Sheikh Abdul Mohsen Al Obaikan, a member of the kingdom’s Council of Senior Islamic Scholars, said ‘in principle, women driving is permitted in Islam’, Saudi’s Arab News reported on Thursday.
Al Obaikan said the current ban was focused on the social complications rather than the act of driving, which included harassment of women from men, and traffic safety.
If these issues are resolved, there was no religiously motivated conflict with women driving, he said.
However, Saudi women’s rights activist Fawzeyah Al-Oyouni, said while most people agreed that Islam did not forbid women from driving, the government was not moving fast enough to implement the action allowing women to drive.
Last month Saudi women activists began a fresh effort to get a ban on women drivers lifted in 2008, handing a petition to Saudi’s King Abdullah urging him to quash the restriction.
Signatories of the petition hope that 2008 will be the year in which Saudi women obtain their natural right to drive a car, the document said.
The petition was part of a continuing effort to quash the ban in the kingdom, where women have to cover from head to toe in public.

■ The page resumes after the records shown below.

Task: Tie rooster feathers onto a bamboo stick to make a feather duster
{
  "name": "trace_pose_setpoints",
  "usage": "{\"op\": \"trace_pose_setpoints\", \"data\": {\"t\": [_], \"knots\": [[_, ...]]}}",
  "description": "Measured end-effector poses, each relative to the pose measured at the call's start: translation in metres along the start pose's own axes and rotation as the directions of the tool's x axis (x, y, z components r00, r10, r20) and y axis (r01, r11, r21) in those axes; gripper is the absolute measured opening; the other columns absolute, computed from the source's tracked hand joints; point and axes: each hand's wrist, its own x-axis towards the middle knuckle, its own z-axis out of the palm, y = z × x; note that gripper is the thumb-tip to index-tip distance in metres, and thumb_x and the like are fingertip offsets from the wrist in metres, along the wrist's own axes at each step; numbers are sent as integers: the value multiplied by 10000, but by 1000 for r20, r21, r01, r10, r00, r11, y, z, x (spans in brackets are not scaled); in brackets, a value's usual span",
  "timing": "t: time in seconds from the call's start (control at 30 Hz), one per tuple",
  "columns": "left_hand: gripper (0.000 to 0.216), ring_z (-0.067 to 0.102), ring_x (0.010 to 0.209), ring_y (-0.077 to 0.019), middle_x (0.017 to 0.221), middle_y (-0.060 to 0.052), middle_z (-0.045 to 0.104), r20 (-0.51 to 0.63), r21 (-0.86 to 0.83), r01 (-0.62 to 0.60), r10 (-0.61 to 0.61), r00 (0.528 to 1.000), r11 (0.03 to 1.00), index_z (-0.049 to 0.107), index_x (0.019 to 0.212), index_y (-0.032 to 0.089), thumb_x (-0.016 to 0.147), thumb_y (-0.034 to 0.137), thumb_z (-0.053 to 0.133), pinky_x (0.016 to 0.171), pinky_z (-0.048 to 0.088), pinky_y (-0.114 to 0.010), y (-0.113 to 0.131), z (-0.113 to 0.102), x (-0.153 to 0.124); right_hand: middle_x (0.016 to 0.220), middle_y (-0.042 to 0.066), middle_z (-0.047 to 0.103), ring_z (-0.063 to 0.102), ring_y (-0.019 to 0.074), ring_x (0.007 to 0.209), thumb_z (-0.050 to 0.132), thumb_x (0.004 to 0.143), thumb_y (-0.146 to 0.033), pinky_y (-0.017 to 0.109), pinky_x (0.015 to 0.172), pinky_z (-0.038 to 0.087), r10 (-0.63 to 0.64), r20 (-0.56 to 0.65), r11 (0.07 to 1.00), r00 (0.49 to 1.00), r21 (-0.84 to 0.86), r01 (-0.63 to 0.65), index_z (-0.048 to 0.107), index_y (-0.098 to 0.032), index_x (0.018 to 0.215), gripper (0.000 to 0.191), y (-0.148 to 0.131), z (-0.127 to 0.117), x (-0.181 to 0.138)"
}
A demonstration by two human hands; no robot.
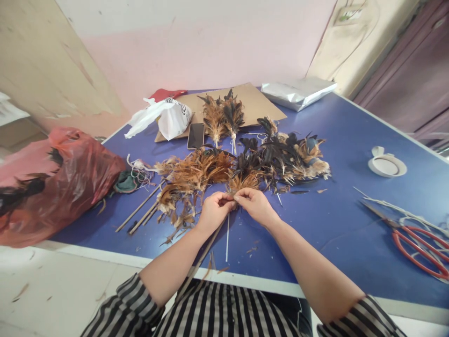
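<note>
My left hand [216, 211] is closed near the top of a thin stick [210, 245], which slants down from under the hand to my lap. My right hand [255, 205] meets it fingertip to fingertip, in a pinch; what lies in that pinch is too small to make out. Brown and black feathers [245, 180] fan out just beyond both hands. A narrow white strip [228, 238] hangs straight down below the fingers. To the left spreads a heap of brown feathers [201, 168], and to the right a heap of dark feathers [280, 157].
Two tied feather bunches [233, 114] rest on cardboard [257, 105] beside a phone [195, 135]. Bare sticks [142, 213] and a red plastic bag [73, 182] are left. On the right are a tape roll [387, 165] and red-handled scissors [417, 243]. A silver package [298, 92] lies behind.
</note>
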Motion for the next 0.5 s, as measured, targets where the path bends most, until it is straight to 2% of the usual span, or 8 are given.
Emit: {"op": "trace_pose_setpoints", "data": {"t": [0.23,0.37,0.5], "knots": [[145,547,531,-107,621,-14,643,121,17,49,-51,991,999,665,694,130,691,268,624,521,437,-220,7,-2,8,609,-6,607,503,91,540,582,724,-280,212,540,397,30,40,997,999,72,-33,645,-133,709,160,-3,-2,-2],[158,557,546,-111,629,-19,653,144,35,64,-68,987,997,672,728,127,688,272,623,523,443,-221,9,-5,13,532,-20,583,509,74,472,594,736,-279,200,493,415,154,93,955,984,240,-172,644,-121,756,166,-2,-11,-3],[131,580,586,-119,671,-30,667,123,59,21,-28,992,998,671,728,134,677,247,627,539,462,-223,9,-8,15,687,36,671,627,106,590,648,697,-188,233,580,517,229,225,861,947,407,-305,614,-119,850,171,0,-21,-3]]}}
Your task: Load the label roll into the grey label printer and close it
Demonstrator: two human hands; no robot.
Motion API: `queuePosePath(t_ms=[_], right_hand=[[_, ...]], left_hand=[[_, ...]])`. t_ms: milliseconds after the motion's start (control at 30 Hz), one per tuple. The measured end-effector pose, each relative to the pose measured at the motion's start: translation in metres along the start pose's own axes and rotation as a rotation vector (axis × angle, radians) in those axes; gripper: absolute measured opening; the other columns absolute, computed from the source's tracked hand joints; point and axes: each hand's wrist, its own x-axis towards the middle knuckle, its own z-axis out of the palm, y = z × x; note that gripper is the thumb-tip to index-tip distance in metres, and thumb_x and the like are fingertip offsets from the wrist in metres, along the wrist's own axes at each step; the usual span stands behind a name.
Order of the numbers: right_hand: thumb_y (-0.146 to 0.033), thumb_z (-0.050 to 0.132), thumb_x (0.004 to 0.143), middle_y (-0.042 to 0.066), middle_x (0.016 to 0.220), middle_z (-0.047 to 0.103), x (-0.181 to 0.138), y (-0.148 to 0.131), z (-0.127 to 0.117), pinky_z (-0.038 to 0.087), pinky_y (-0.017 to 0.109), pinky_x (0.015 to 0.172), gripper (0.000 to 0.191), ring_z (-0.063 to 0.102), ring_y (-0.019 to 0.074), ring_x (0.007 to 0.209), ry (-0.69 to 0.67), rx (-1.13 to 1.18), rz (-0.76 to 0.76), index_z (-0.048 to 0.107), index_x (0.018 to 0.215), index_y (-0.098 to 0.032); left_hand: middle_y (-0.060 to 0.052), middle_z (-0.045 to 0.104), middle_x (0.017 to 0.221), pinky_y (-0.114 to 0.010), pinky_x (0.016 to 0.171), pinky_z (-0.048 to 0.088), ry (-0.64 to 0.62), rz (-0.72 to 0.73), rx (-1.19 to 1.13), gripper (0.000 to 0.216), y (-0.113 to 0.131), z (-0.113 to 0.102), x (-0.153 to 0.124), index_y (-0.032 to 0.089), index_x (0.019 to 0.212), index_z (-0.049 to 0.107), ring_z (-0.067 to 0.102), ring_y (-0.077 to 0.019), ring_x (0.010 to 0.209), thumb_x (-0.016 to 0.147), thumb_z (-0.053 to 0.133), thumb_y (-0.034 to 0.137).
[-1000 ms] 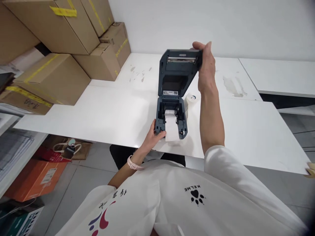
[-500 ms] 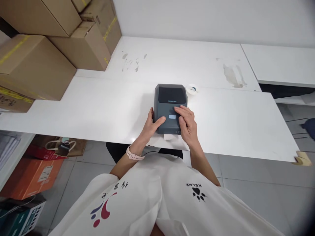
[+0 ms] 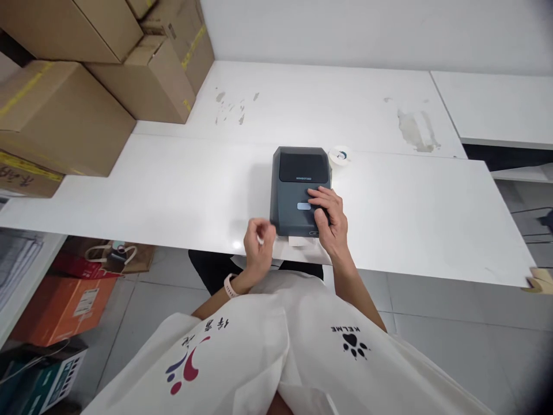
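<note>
A dark grey label printer with a black window on top sits near the table's front edge. A white paper label sticks out from its front. My right hand rests on the right part of the printer's top, fingers stretched out beside a small light-coloured panel. Just off the printer's front left corner is my left hand, its fingers curled in toward the thumb and nothing visible in them. Behind the printer's right side lies a white label roll.
Several cardboard boxes are stacked on the left of the white table. An orange box stands on the floor at lower left. The table's right front corner has a tan guard. A white wall rises behind.
My left hand has let go of the printer's left side, drawn back toward me and curled its fingers. My right hand stays on the printer.
</note>
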Motion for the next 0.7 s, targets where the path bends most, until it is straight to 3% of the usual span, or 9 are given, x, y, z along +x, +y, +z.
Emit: queuePosePath(t_ms=[33,100,167,233,367,500,600,700], right_hand=[[-0.050,0.041,0.105,0.006,0.129,0.075,0.000,0.001,0.000,0.040,0.057,0.121,0.035,0.058,0.0277,0.138,-0.003,0.012,-0.023,0.070,0.111,-0.030],[-0.054,0.040,0.105,0.006,0.130,0.074,-0.001,0.003,-0.001,0.040,0.057,0.120,0.040,0.057,0.0288,0.138,-0.011,0.015,-0.080,0.072,0.110,-0.030],[-0.055,0.038,0.105,0.006,0.131,0.073,-0.002,0.005,-0.002,0.041,0.056,0.119,0.043,0.058,0.0290,0.138,-0.017,-0.039,-0.124,0.074,0.109,-0.031],[-0.052,0.039,0.106,0.004,0.132,0.073,-0.003,0.005,-0.004,0.039,0.056,0.120,0.042,0.058,0.0288,0.137,-0.034,-0.144,-0.143,0.075,0.109,-0.032],[-0.050,0.045,0.105,-0.001,0.134,0.074,0.000,0.003,-0.007,0.027,0.059,0.125,0.033,0.056,0.0290,0.140,-0.076,-0.308,-0.179,0.075,0.109,-0.036],[-0.050,0.047,0.104,-0.001,0.137,0.072,0.001,0.000,-0.009,0.018,0.062,0.128,0.030,0.049,0.0312,0.146,-0.091,-0.320,-0.196,0.074,0.109,-0.035],[-0.054,0.044,0.104,0.004,0.154,0.058,-0.011,0.000,-0.008,0.025,0.063,0.125,0.036,0.042,0.0340,0.152,-0.080,-0.277,-0.137,0.069,0.119,-0.033],[-0.058,0.037,0.104,0.008,0.170,0.034,-0.029,0.002,-0.005,0.033,0.064,0.121,0.049,0.033,0.0361,0.157,0.039,-0.189,-0.074,0.052,0.144,-0.034]], left_hand=[[-0.005,0.066,0.077,-0.033,0.074,0.052,-0.077,-0.021,-0.003,0.047,-0.003,-0.001,-0.009,0.020,0.081,0.068,0.061,-0.0165,0.073,0.096,0.051,0.062],[-0.002,0.058,0.058,-0.031,0.061,0.046,-0.324,-0.102,-0.055,0.058,-0.006,0.001,-0.020,0.020,0.061,0.062,0.053,-0.0135,0.057,0.093,0.050,0.066],[-0.003,0.059,0.054,-0.029,0.054,0.042,-0.539,-0.214,-0.136,0.061,-0.006,0.005,-0.022,0.020,0.057,0.061,0.051,-0.0122,0.052,0.089,0.053,0.071],[-0.003,0.062,0.054,-0.027,0.049,0.038,-0.619,-0.307,-0.193,0.061,-0.006,0.010,-0.017,0.019,0.058,0.062,0.050,-0.0108,0.048,0.085,0.057,0.073],[0.000,0.062,0.050,-0.025,0.046,0.034,-0.629,-0.328,-0.185,0.053,-0.009,0.014,-0.006,0.016,0.071,0.072,0.043,-0.0081,0.041,0.085,0.063,0.067],[0.000,0.063,0.051,-0.024,0.047,0.037,-0.626,-0.300,-0.179,0.049,-0.010,0.012,-0.008,0.016,0.077,0.076,0.045,-0.0077,0.041,0.087,0.064,0.063],[-0.001,0.061,0.049,-0.025,0.048,0.039,-0.581,-0.298,-0.215,0.056,-0.011,0.007,-0.011,0.017,0.065,0.071,0.049,-0.0091,0.043,0.088,0.059,0.067],[0.000,0.053,0.044,-0.027,0.048,0.037,-0.365,-0.245,-0.238,0.064,-0.014,-0.005,-0.008,0.019,0.055,0.064,0.047,-0.0100,0.043,0.089,0.052,0.071]])
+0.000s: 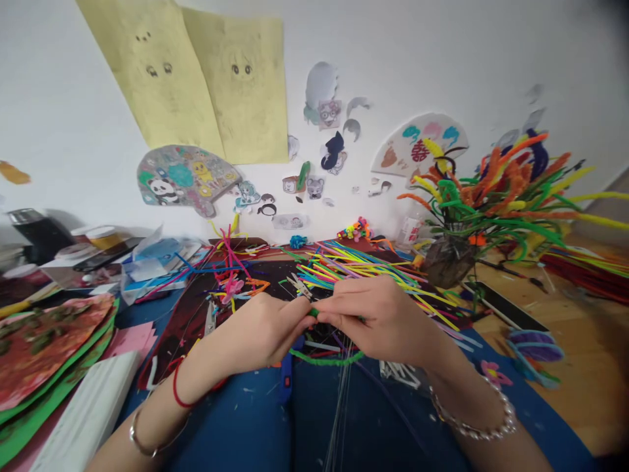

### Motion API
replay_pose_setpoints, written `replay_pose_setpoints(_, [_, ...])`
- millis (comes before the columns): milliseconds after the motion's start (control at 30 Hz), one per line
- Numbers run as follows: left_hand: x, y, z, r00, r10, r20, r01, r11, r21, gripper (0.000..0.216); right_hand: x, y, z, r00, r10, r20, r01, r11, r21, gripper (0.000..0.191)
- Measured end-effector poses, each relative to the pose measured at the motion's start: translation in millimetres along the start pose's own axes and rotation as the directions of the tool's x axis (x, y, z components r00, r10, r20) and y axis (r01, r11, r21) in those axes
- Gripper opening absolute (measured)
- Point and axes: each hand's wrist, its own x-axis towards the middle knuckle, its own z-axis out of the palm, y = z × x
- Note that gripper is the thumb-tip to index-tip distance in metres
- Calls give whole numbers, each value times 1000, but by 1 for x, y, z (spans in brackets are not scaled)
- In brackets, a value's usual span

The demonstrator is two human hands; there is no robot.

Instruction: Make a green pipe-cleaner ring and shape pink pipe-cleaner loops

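Both hands meet above the middle of the table, fingertips nearly touching. My left hand (272, 324) pinches one part of a green pipe cleaner (327, 360), and my right hand (366, 314) pinches it just beside. A bit of green shows between the fingertips, and the rest curves in an arc below the hands. Thin pale strands (341, 406) hang down beneath the right hand. Close by the left hand lie scissors (210, 319) and a blue-handled tool (285, 379). Small pliers (299, 286) rest just beyond the fingertips.
Many coloured pipe cleaners (363, 262) lie behind the hands. A vase (445, 259) of pipe-cleaner stems stands at the right, near a phone (506, 307). A white box-like object (88, 413) and green-edged sheets (54, 354) occupy the left. A dark flask (39, 236) stands far left.
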Motion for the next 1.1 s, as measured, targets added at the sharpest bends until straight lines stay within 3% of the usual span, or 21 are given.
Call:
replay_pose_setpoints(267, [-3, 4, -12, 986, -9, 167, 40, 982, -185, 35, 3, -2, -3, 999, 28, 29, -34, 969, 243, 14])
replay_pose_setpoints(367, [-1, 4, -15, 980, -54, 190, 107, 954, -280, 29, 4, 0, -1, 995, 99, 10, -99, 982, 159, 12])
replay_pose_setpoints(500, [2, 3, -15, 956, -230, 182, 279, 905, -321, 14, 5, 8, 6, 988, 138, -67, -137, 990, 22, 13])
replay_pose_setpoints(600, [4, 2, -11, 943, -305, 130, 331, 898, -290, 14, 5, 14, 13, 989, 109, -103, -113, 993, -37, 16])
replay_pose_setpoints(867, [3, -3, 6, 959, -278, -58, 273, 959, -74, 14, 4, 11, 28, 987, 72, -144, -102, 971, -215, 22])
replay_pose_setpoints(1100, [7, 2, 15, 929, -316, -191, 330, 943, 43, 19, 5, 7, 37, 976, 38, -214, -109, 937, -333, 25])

Women also cannot travel without the written permission of their male guardian, who could be the woman’s grandfather, father, uncle, husband, son or brother.
Although women cannot drive themselves, they can be chauffeured around by hired drivers.
Although Saudi Arabia has taken small steps toward reform, women were barred from landmark municipal elections in 2005 and remain subject to a host of restrictions.
A group of 47 women defied the ban on driving by taking to the streets of the capital Riyadh in 15 cars in November 1990. They were rounded up by police and penalised, while their male guardians were reprimanded.